Since this post, I've found a couple tricks to speed things up a bit:

(1) If the pipeline + before_trading_start calculations are slowing the backtest down, they can be run in parallel in a separate container (e.g. satellite) independent of the backtest instance, thanks to run_pipeline() in zipline.research. Set it up so that all the pre-calcs for the next day are running simultaneous to handle_data() for the current day in the backtest instance, and save the results to a csv. Then for the next day, simply read the csv instead of waiting for pipeline.
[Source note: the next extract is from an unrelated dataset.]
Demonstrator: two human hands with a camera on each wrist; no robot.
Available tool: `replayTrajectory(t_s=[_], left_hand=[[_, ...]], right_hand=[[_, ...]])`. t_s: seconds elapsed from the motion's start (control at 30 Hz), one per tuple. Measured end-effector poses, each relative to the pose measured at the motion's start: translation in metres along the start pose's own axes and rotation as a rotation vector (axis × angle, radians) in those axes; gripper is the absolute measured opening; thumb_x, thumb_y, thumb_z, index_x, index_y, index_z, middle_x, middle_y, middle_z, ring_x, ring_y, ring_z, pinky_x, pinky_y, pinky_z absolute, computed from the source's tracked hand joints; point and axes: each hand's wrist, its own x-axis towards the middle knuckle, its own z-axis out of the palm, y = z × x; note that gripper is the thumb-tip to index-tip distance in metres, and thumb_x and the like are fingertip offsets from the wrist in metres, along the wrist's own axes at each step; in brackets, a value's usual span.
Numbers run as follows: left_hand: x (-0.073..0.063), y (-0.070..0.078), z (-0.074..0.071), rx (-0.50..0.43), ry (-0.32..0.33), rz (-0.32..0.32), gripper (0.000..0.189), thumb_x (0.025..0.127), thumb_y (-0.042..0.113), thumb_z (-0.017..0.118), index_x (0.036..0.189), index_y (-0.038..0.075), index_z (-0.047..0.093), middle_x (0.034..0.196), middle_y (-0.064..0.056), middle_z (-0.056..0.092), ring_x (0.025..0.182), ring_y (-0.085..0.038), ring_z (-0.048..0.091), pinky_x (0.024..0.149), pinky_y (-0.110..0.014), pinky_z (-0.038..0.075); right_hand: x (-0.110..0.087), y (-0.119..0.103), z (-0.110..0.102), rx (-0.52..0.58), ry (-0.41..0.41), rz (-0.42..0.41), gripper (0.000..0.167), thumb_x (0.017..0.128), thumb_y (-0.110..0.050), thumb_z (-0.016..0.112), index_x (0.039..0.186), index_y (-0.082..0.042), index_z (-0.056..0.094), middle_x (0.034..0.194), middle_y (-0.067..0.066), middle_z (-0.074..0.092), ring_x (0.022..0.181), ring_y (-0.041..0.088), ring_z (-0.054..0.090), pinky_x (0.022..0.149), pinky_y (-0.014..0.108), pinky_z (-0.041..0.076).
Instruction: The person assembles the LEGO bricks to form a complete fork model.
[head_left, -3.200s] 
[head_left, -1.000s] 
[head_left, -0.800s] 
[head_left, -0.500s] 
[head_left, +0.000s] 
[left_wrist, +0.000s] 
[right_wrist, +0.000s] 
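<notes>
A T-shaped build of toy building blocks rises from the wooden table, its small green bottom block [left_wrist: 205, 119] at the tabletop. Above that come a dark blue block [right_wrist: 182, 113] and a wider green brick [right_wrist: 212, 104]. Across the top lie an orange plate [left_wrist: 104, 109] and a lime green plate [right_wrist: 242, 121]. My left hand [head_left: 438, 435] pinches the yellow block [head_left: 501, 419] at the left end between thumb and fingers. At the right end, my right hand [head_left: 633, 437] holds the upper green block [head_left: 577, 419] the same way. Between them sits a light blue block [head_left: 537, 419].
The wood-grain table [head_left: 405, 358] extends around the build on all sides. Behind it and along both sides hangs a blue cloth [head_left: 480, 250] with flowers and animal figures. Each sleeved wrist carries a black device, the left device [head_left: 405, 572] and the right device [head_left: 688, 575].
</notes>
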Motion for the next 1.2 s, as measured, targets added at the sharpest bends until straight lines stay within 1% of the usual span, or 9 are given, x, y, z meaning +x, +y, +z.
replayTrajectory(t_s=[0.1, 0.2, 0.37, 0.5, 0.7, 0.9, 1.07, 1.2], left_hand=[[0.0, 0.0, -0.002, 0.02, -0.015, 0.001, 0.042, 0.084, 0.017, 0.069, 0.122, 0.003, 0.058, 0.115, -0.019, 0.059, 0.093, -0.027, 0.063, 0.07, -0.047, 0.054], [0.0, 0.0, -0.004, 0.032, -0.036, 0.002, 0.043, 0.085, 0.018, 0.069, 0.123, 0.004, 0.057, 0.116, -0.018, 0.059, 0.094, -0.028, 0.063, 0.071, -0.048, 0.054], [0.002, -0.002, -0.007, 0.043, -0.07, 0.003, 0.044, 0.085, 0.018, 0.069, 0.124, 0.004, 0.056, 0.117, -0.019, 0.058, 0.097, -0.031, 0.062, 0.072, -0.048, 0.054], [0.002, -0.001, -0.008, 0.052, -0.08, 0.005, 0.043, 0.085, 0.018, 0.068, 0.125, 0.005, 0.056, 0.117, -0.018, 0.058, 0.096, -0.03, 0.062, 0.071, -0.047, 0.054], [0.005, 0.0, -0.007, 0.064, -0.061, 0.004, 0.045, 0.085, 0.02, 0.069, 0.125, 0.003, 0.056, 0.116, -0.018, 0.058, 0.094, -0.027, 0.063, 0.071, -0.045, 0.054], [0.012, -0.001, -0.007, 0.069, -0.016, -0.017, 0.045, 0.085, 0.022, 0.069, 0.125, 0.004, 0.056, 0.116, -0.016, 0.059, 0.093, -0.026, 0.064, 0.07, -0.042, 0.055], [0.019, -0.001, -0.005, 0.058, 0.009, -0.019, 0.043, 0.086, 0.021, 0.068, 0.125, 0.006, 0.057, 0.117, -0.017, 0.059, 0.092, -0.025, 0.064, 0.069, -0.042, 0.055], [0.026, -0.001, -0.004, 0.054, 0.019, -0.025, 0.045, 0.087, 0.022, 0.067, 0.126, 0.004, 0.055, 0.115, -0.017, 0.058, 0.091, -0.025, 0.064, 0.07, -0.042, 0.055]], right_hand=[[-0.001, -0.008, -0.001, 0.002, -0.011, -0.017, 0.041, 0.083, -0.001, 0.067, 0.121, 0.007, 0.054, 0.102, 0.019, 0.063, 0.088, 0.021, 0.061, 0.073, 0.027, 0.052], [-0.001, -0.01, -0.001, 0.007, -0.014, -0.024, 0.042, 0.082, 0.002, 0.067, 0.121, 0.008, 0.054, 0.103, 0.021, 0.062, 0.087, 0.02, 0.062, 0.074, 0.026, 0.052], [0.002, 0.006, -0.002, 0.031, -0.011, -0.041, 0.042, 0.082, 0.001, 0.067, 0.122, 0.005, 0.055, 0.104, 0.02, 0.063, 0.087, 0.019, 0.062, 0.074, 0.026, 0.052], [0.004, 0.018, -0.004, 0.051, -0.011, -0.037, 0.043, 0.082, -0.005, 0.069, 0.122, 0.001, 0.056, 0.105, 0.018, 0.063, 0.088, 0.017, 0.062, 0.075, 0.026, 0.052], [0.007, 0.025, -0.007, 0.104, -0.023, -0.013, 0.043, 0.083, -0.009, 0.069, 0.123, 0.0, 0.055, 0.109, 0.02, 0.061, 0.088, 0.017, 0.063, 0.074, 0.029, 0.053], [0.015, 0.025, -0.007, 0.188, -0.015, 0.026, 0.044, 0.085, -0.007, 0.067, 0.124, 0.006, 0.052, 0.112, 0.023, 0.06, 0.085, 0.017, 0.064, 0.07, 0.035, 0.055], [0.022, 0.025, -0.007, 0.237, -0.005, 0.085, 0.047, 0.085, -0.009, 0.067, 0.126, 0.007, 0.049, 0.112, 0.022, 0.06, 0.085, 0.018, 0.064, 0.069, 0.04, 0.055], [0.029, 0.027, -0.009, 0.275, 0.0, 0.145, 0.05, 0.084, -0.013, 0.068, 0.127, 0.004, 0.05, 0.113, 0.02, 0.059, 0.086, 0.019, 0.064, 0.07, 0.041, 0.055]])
(2) If you are tracking the same asset throughout all minutes of the day, the zipline engine spends a lot of time re-pulling the same minute data, with only the last minute changing. This adds up if you need 1000s of past minutes and can be avoided. Using get_data(), you can create a zipline data object in before_trading_starts() (again independent of the backtest instance, in a separate container) and pull the entire day's minute data for the asset just once into a df (let's call it EOD_minute_hist). Then for each minute, instead of calling data.history(asset, [fields], 1000, '1m'), simply slice EOD_minute_hist to the current minute of the backtest (e.g. EOD_minute_hist.loc[:data.current_dt].iloc[-1000:]). This saves a TON of time.

@Brian It might be worth considering incorporating this approach into a future zipline engine behind the scenes, as most times we are pulling 99% the same minute data from the bundle 390x per backtest day.